Patrick Norton had been a very hard man to love, but she did because he was her father and, for a long time, her only family. From a very young age, she was the one who’d looked after him instead of the other way around. And he’d returned her devotion by finding different ways to belittle her because as she’d grown, she’d looked like the spitting image of the woman who had walked out on him, leaving him with a kid to raise.
Even after she had forged a career for herself as a barrel racer, and then left it all behind her to marry Wyatt, Bailey could still hear her father’s voice in her head, telling her that she would never be good enough to be accepted in Wyatt’s world. She was acutely aware of how little her father thought of her.
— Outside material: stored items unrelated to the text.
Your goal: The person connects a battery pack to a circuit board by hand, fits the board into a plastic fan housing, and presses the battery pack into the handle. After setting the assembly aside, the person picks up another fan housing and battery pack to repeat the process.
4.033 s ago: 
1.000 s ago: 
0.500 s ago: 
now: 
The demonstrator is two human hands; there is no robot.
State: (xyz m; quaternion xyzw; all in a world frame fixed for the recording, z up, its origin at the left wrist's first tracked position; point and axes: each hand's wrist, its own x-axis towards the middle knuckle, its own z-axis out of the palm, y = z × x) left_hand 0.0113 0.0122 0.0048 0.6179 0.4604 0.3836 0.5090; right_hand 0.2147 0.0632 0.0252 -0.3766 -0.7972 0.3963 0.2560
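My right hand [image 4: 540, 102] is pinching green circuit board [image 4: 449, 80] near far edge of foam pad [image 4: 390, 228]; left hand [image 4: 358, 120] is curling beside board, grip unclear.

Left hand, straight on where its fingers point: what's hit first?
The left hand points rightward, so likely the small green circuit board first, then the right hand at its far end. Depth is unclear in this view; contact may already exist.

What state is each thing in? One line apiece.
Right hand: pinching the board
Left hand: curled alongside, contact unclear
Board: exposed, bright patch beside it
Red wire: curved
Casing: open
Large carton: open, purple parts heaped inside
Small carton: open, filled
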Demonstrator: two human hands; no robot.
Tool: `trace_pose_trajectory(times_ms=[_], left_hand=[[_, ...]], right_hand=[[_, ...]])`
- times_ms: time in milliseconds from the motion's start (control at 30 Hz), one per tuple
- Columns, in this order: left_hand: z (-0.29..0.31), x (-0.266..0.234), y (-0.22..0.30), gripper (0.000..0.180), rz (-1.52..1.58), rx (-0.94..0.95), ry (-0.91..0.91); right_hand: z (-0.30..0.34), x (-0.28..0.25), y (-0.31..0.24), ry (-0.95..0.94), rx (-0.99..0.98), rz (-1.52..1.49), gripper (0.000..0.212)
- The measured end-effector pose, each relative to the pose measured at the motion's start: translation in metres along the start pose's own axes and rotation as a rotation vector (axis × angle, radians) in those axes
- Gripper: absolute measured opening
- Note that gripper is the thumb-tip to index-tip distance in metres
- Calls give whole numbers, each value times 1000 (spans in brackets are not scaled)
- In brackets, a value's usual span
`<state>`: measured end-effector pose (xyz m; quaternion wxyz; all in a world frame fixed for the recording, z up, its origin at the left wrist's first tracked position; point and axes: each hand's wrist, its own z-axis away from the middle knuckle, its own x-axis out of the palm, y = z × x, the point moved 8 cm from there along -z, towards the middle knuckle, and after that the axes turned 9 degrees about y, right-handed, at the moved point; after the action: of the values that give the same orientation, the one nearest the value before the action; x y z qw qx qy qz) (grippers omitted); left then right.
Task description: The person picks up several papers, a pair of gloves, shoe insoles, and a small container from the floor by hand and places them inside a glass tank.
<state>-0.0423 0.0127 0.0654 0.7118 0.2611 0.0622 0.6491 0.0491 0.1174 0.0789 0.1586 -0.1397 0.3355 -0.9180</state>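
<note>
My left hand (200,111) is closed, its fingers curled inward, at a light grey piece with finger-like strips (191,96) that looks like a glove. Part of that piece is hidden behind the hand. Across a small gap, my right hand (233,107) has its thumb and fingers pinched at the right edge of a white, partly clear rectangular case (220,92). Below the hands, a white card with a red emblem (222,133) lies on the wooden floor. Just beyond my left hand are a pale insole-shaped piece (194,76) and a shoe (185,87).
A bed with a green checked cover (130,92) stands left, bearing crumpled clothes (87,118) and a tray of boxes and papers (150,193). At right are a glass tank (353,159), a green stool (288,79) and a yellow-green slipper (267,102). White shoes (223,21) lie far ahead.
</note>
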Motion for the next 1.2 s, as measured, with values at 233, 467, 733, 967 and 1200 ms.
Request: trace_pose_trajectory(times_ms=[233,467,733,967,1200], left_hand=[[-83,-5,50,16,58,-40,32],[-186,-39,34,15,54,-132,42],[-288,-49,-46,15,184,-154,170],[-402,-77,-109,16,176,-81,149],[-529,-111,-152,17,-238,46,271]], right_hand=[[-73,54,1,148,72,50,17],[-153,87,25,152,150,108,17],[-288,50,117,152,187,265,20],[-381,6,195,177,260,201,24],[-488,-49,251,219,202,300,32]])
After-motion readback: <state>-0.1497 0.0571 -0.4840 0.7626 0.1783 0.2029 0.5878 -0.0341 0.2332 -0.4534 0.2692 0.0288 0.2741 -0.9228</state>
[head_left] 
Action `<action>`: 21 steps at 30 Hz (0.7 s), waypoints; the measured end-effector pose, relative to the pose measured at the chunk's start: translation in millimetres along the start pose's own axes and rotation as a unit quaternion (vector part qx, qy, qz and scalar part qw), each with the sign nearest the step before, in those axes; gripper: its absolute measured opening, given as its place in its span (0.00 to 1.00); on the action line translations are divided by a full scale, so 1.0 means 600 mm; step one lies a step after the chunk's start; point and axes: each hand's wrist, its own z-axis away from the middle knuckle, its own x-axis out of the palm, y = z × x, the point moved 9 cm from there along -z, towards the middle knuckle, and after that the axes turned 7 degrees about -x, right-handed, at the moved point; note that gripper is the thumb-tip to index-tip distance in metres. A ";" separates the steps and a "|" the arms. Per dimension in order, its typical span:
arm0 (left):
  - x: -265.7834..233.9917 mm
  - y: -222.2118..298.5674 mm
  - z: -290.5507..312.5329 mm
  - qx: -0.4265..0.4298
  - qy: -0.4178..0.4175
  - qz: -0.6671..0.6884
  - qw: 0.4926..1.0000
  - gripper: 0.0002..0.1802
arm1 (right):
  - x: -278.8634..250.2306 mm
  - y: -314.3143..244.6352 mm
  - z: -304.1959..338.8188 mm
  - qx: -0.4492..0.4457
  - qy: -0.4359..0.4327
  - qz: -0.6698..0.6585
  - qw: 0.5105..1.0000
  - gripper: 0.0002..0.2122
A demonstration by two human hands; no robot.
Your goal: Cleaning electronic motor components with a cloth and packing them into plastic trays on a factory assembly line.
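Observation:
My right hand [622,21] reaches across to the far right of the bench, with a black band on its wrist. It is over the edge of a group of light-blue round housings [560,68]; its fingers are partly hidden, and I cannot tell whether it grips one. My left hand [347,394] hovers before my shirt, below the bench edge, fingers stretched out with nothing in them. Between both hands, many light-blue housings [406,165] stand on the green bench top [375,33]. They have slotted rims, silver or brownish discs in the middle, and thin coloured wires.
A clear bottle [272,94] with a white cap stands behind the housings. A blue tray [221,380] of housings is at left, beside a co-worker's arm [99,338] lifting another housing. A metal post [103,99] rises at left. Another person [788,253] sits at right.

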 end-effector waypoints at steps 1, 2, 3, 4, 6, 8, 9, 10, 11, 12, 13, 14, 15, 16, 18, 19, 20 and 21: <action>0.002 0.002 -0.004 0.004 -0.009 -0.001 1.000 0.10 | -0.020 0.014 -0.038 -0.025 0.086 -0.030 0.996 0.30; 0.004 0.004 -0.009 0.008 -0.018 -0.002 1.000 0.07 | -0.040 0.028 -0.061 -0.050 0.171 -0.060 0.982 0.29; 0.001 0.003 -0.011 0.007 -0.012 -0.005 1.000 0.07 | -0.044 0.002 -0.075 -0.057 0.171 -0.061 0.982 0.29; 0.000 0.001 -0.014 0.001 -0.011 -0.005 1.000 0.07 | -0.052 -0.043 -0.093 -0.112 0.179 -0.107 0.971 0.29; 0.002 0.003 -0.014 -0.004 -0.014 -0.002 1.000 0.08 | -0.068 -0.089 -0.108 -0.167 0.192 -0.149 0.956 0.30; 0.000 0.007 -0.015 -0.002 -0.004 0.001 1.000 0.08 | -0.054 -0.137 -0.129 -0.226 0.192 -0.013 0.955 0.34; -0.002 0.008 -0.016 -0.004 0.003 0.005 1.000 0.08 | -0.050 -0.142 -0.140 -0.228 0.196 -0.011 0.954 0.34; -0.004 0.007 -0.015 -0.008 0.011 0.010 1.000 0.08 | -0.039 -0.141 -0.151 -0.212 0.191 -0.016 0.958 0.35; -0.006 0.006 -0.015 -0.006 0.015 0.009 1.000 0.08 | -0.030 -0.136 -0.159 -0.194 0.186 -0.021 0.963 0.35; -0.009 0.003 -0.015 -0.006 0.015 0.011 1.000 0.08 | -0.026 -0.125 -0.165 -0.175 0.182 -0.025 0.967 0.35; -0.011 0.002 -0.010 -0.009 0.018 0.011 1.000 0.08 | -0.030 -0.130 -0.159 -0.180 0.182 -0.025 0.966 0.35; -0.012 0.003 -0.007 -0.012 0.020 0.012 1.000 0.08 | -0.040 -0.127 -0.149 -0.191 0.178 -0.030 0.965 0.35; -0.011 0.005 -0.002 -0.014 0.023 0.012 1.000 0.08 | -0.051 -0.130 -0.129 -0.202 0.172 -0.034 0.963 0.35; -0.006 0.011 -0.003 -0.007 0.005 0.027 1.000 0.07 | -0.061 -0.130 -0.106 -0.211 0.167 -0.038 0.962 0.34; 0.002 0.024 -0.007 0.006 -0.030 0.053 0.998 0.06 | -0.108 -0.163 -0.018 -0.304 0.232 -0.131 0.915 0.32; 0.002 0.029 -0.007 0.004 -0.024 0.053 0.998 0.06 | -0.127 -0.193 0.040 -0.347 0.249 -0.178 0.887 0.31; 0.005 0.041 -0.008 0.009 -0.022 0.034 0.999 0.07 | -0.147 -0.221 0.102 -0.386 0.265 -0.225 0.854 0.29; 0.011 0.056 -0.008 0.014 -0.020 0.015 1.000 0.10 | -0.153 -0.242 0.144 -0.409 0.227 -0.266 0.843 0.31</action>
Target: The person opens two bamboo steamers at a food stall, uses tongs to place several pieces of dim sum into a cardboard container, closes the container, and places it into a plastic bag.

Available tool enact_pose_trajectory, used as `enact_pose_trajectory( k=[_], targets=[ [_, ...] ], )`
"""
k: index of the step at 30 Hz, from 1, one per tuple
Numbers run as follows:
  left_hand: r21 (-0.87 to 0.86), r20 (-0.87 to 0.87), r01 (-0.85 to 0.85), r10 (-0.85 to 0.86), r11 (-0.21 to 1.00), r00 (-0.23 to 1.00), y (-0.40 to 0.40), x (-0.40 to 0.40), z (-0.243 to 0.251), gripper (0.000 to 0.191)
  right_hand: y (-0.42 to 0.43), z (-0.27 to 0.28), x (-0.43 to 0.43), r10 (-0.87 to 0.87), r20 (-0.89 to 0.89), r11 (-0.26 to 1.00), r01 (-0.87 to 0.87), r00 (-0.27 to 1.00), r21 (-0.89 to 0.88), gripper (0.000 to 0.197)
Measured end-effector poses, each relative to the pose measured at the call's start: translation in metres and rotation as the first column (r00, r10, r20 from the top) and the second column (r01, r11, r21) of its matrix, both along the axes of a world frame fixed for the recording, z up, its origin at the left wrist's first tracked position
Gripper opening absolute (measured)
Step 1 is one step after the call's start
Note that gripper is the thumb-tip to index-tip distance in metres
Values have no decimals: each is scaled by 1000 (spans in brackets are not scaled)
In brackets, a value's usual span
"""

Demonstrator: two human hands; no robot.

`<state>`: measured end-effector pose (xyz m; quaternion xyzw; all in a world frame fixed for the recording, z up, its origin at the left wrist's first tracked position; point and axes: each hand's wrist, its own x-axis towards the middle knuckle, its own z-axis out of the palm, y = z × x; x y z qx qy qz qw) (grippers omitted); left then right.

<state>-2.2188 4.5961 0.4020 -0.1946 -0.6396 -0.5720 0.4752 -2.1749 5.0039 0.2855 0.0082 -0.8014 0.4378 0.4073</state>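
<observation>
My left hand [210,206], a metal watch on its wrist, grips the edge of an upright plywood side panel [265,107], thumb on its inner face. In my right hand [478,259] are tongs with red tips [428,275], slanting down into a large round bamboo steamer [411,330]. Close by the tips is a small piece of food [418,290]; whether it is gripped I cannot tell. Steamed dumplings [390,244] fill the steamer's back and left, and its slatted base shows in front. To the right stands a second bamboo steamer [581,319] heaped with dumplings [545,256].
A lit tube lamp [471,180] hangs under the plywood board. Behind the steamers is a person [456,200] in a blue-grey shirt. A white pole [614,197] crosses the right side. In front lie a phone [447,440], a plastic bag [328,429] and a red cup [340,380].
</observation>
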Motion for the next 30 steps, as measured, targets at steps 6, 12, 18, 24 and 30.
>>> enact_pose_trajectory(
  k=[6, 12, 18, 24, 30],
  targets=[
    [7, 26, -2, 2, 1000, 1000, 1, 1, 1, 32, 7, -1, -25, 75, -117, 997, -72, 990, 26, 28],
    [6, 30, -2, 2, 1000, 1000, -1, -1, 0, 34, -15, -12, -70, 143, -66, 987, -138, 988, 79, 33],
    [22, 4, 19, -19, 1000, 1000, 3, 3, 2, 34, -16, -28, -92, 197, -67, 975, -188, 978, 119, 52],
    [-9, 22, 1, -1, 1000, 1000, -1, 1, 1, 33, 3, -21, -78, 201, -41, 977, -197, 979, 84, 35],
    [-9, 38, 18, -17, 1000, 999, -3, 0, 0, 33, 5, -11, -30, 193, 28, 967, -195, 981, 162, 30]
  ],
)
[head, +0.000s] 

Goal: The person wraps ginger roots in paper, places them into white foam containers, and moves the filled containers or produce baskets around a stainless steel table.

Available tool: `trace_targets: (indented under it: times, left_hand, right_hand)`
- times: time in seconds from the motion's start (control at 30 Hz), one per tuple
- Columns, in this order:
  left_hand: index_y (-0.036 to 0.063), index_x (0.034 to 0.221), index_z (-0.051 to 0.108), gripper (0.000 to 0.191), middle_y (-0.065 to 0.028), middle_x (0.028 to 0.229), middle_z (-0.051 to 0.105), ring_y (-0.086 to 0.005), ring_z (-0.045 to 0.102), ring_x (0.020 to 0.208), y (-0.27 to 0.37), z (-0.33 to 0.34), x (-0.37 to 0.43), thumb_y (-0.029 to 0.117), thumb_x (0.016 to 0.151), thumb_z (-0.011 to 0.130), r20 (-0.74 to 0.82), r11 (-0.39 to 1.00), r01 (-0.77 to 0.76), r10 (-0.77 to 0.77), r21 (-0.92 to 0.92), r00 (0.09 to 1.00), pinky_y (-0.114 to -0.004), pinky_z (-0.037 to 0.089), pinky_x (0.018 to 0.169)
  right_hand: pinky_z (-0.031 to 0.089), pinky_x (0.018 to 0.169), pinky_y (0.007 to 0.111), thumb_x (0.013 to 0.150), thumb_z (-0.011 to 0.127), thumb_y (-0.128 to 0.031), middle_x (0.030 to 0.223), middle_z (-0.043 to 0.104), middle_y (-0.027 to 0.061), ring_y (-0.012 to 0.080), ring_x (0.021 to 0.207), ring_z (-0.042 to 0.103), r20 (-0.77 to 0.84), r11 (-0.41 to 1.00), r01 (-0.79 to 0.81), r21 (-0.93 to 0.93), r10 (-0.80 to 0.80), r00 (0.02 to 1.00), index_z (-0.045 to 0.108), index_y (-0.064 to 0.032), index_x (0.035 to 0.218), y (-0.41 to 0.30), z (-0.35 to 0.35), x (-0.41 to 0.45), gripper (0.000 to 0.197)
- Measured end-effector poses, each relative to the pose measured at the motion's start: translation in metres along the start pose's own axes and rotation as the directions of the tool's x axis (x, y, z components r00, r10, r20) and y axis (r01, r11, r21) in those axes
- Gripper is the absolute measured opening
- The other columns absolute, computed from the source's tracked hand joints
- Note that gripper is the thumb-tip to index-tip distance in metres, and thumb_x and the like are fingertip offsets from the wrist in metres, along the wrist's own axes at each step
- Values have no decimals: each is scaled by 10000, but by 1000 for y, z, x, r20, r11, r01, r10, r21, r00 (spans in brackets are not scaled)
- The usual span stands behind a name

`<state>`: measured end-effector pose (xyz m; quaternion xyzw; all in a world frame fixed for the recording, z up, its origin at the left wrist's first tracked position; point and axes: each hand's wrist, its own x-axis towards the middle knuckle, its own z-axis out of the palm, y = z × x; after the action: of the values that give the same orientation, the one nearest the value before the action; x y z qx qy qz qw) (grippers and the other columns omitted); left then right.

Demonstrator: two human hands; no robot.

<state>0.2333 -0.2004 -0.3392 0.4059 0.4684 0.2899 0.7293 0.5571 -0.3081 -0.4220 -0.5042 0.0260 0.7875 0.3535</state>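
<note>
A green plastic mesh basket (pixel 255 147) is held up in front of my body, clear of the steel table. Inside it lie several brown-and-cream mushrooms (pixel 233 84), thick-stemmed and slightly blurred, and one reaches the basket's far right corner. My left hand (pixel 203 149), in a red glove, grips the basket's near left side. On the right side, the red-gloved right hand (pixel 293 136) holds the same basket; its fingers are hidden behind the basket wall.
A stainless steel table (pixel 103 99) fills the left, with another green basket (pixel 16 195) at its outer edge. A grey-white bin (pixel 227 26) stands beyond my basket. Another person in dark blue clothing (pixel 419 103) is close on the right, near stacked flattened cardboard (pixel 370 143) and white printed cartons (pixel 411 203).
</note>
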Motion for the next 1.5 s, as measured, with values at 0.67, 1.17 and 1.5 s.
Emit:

She supposed that, in part, her father was responsible for her ultimately leaving Wyatt. She’d felt she needed to make something of herself so that she could respect herself. Otherwise she’d been certain that no one else ever would, especially Wyatt.
“Anyway,” she continued, shutting away the wave of hurtful memories, “I’m sure you’ve gotten very good at it.”
A dry laugh escaped his lips. “Maybe you should reserve judgment on that until after you’ve had a chance to actually sample my cooking.”
That sounded promising to her—on more than one level, she thought. For her to sample his cooking, he had to make it for her. That in turn meant she had to be here for that. In a roundabout way, he was telling her that she was staying.
“I look forward to it,” Bailey told him.
“Uh-huh,” he murmured, pushing back his chair.
Seeing that Wyatt was about to take his plate to the sink, Bailey quickly rose ahead of him. Putting out her hand for his plate, she said, “I’ll do that.”
“Don’t.” It sounded more like an order than a polite admonishment to her. Bailey dropped her hand to her side. “You did the cooking,” he told her without any fanfare. “I’ll clean up.”
It sounded more like a business deal between two strangers instead of two friends. But then, they hadn’t parted as friends, she reminded herself. He probably thought it was quite the opposite.
“It’s your house,” she murmured, letting him have his way.
His eyes met hers. There was no softness in them. “Yes, it is.”
There it was again, Bailey thought. That cold note in his voice. So cold that it could freeze an entire lake in a matter of minutes with no effort at all.
It brought back feelings of guilt to her in vivid color. She knew that there was nothing she could possibly say that would change what had happened. All she could do was try to make it up to him now by finding a way to be useful, by trying her best to find a way to get him to come around a little.
She tried talking about what she knew was dear to Wyatt’s heart. “The ranch seems to be doing well,” she observed. “You must be very proud.”
He wasn’t the type to admit things outright. “I like it,” he told her evasively and then admitted, “It’s a lot of work, but it’s worth it.”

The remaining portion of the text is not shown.